- _INSTRUCTIONS TO FOLLOW_: For the data below, give again exactly the lines from the one containing "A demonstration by" through the one containing "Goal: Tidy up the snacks", both ends included, and no others.

- _EXERCISE DATA_:
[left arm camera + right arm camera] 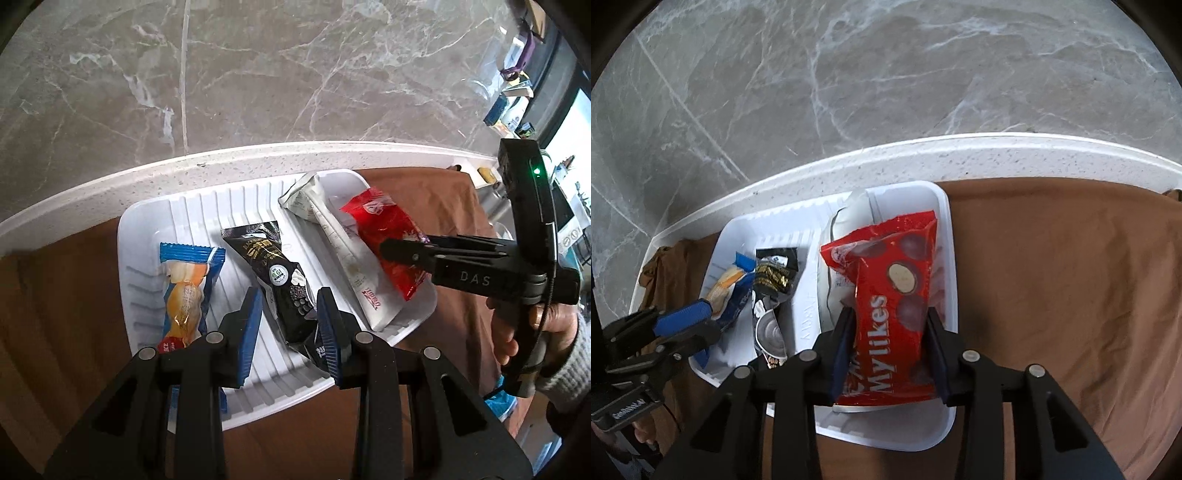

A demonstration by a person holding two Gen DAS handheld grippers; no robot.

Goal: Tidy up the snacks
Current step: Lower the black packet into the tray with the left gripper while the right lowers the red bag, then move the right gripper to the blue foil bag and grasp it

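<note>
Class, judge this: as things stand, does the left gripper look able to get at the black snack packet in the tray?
Probably yes. The left gripper is open, its fingers either side of the black snack packet, which lies uncovered in the white tray.

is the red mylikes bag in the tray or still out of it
In. The red Mylikes bag sits over the white tray, in its right compartment, partly on a white packet, between the right gripper fingers.

Left gripper (290,325) spread; right gripper (890,354) clamped.
</note>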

- _RESPONSE AREA_:
A demonstration by a person holding two Gen DAS handheld grippers; no robot.

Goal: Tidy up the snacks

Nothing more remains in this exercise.